Mungkin akan lebih berbeda lagi andai yang di ajak nya adalah seorang kekasih.
Mungkin ... suatu saat nanti. Saat ia kembali kesini lagi, menikmati pemandangan ini lagi, ia bersama sang kekasih. Dan ia berharap itu Maya!
Ah khayalan yang terlalu tinggi, bertemu dan berkenalan saja baru beberapa bulan, jangankan meramalkan, mengkhayalkannya saja masih buram, Maya sulit di terka, keramahan, kesupelan dalam bergaul serta sikap pendiam nya yang kadang muncul membuat Kendra susah menerka perasaan hatinya.
Kendra tersenyum sendiri, berteman baru beberapa bulan harapannya sudah ia gantungkan tinggi - tinggi, andai meleset, jatuhnya pasti akan sangat sakit.
"Nge-lamun-in cewek nya ya? Senyum - senyum sendiri aja dari tadi." kata Maya , mengagetkan Kendra.
"Iya nge-lamun-in kamu!" Goda Kendra.
"Gombal!" Maya mencibir.
"Serius, dulu pertama kali ke sini kami bertiga, bareng teman se kantor temen se-tongkrongan juga, dan waktu itu aku mengkhayal, andai ke sini bareng cewek mungkin feelnya beda. Dan emang terasa beda saat ke sini lagi sama kamu, nah sekarang aku berkhayal, mungkin suatu saat bisa ke sini lagi bareng pacar mungkin feelnya akan lain lagi ... , " kata Kendra sambil tersenyum, ingin rasanya dia sebut nama Maya, tapi urung ia lakukan karena takut Maya tak berkenan
Maya hanya senyum, tapi diam tak menyahut, pandangannya ia alihkan ke tempat lain, seolah ada perasaan yang ingin dia sembunyikan.

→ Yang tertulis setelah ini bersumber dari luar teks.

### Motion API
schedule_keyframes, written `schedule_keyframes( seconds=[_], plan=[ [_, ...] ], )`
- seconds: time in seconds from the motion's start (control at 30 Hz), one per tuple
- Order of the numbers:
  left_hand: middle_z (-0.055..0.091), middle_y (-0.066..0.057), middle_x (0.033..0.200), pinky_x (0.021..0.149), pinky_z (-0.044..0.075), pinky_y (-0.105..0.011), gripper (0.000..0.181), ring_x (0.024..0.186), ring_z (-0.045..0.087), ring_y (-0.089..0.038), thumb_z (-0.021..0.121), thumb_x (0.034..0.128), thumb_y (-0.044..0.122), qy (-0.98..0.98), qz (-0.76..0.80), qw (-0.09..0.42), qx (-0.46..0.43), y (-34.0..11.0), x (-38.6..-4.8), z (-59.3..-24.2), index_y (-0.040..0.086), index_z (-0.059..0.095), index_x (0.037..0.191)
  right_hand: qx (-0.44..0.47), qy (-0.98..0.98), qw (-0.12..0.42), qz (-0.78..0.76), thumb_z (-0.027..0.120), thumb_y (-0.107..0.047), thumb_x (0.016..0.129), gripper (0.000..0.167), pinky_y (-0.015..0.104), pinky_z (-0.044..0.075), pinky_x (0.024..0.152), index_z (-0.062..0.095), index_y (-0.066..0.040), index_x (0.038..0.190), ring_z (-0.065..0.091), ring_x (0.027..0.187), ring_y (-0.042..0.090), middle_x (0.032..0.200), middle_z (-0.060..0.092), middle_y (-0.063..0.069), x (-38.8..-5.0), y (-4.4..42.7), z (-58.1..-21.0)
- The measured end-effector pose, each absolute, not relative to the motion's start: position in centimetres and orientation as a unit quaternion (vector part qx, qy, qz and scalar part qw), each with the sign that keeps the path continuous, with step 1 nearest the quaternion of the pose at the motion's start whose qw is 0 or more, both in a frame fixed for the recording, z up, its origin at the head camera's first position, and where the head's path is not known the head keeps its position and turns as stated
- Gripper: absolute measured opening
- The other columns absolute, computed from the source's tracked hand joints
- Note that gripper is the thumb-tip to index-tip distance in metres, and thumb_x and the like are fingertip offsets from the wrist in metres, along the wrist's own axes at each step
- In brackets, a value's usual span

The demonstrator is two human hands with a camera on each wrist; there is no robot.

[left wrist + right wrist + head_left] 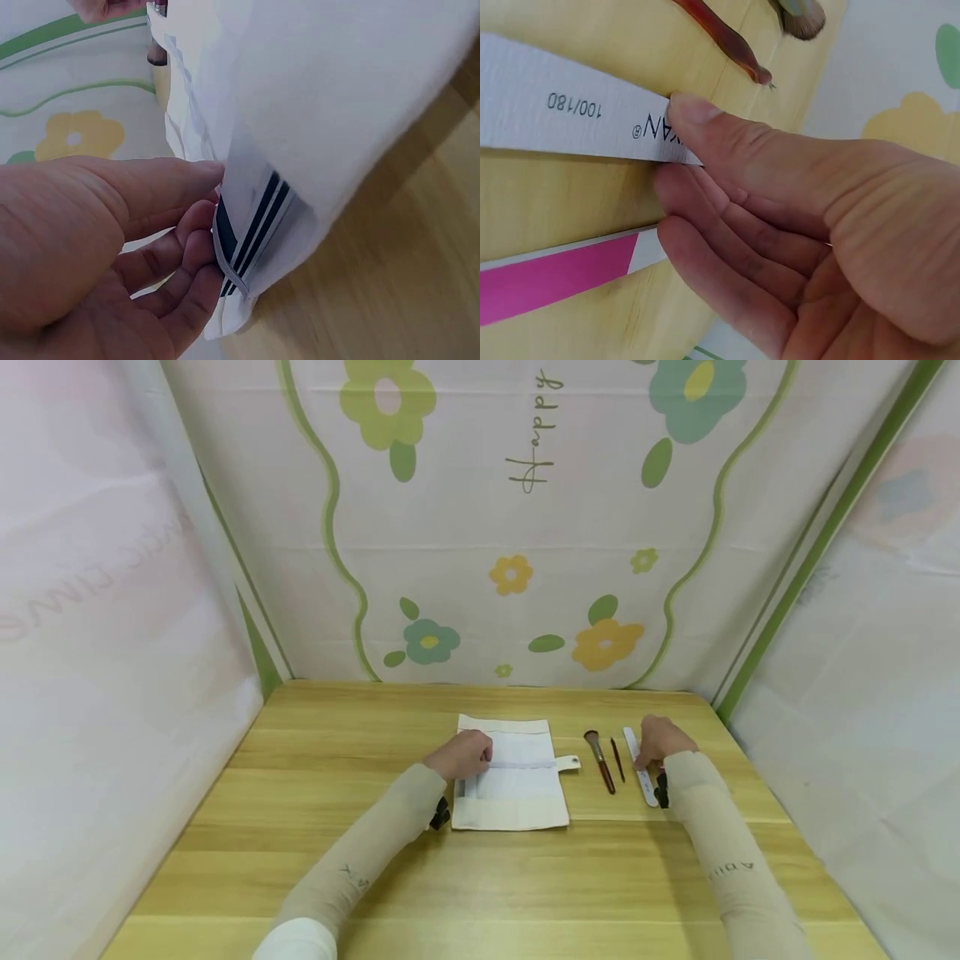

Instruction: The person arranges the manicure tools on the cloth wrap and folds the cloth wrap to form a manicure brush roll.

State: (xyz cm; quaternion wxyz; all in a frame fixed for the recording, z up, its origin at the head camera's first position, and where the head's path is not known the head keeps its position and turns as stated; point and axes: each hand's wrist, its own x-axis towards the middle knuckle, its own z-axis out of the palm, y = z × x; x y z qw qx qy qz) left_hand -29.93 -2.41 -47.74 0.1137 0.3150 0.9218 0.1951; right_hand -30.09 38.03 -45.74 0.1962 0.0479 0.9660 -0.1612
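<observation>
An unfolded white fabric pouch (pixel 517 814) lies on the table, its snap tab pointing right. My left hand (pixel 467 754) is at its left side, thumb and fingers pinching the edge of an inner pocket (pixel 232 277). Dark strips with light edges (pixel 262 221) show inside that pocket; their kind is unclear. On the right, my right hand (pixel 663 739) pinches a grey nail file (pixel 574 105) marked 100/180 between thumb and fingers. A pink and white nail file (pixel 562 277) lies beside it, close under the fingertips.
Between the pouch and my right hand lie a makeup brush (pixel 602 767) with a dark red handle and a thin dark red tool (pixel 617 760). Flower-printed cloth (pixel 510 527) hangs behind the wooden table (pixel 487 893) and on both sides.
</observation>
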Motion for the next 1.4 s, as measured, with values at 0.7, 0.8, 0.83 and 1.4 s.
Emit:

"Sudah yuk jalan. " Benar saja, seperti tak mau membahas khayalan Kendra, Maya mengajak Kendra untuk melanjutkan perjalanan.
Ini yang dimaksud Kendra jalan pikiran Maya susah ditebak, terkadang dia duluan yang memancing obrolan untuk bisa tahu perasaan masing-masing, dan begitu umpan-nya di tangkap, dia langsung membuangnya dengan mengalihkan pembicaraan ke hal yang lainnya.
Maya adalah misteri di atas misteri yang penuh dengan misteri.